WHAT IS NEEDED:
Retype the material so that each line matches the original exactly.

RECORDED INFORMATION:

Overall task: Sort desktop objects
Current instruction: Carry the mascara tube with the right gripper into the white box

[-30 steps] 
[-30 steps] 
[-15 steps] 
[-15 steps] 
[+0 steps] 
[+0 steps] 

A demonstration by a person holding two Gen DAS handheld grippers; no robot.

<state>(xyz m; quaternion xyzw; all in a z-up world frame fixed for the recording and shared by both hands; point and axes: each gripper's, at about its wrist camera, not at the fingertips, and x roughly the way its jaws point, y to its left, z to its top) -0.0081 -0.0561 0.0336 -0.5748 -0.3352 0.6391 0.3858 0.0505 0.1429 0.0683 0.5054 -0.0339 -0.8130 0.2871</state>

TASK SOLUTION:
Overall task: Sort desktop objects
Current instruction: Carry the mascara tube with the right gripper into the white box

[-30 steps] 
[-30 steps] 
[-15 steps] 
[-15 steps] 
[+0 steps] 
[+0 steps] 

A demonstration by a person holding two Gen DAS handheld grippers; no robot.

<state>(xyz m; quaternion xyzw; all in a z-up world frame fixed for the recording and shared by both hands; point and axes: each gripper's, at about its wrist camera, not at the fingertips, and x roughly the way its jaws point, y to its left, z to its top) -0.0081 -0.0561 0.0336 -0.5748 -0.3352 0.6391 0.3858 0.0505 0.1429 0.0683 0.5054 -0.0339 -0.8130 0.2871</state>

No more output is required.